▶ [Try it]: Everything from the line containing "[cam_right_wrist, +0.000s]" down to the last line below should be set down exactly, and only that, without the pictures.

▶ [Dataset excerpt]:
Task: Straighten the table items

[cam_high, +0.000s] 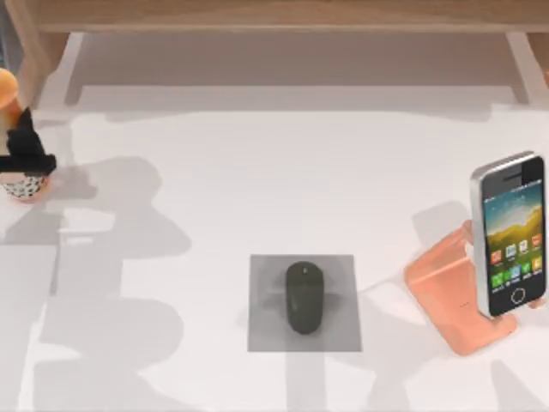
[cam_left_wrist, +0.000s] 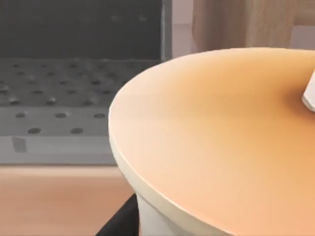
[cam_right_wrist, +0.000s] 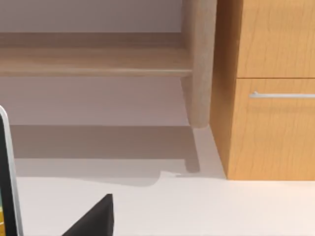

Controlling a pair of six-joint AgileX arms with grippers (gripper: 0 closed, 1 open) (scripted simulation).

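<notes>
The tall tan-orange cylinder (cam_high: 24, 182) with its speckled white base stands at the table's far left edge. My left gripper (cam_high: 27, 156) is shut around its middle. In the left wrist view its orange top (cam_left_wrist: 216, 137) looms very close. The dark-grey mouse (cam_high: 304, 297) lies lengthwise on the grey square pad (cam_high: 266, 330) at front centre. The smartphone (cam_high: 509, 233) leans screen-up on the salmon stand (cam_high: 446, 287) at the right. Its silver edge (cam_right_wrist: 9, 172) appears in the right wrist view beside a dark part of my right gripper (cam_right_wrist: 93, 219).
A wooden shelf (cam_high: 274, 17) runs along the back of the table. A wooden drawer unit with a metal handle (cam_right_wrist: 280, 95) stands at the back right. White table surface (cam_high: 257, 172) lies open between the cylinder and the stand.
</notes>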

▶ [Response to the task]:
[cam_right_wrist, +0.000s] 

Controlling a pair of six-joint AgileX arms with grippers (gripper: 0 closed, 1 open) (scripted simulation).

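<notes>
The tall tan-orange cylinder (cam_high: 24, 182) with its speckled white base stands at the table's far left edge. My left gripper (cam_high: 27, 156) is shut around its middle. In the left wrist view its orange top (cam_left_wrist: 216, 137) looms very close. The dark-grey mouse (cam_high: 304, 297) lies lengthwise on the grey square pad (cam_high: 266, 330) at front centre. The smartphone (cam_high: 509, 233) leans screen-up on the salmon stand (cam_high: 446, 287) at the right. Its silver edge (cam_right_wrist: 9, 172) appears in the right wrist view beside a dark part of my right gripper (cam_right_wrist: 93, 219).
A wooden shelf (cam_high: 274, 17) runs along the back of the table. A wooden drawer unit with a metal handle (cam_right_wrist: 280, 95) stands at the back right. White table surface (cam_high: 257, 172) lies open between the cylinder and the stand.
</notes>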

No further output is expected.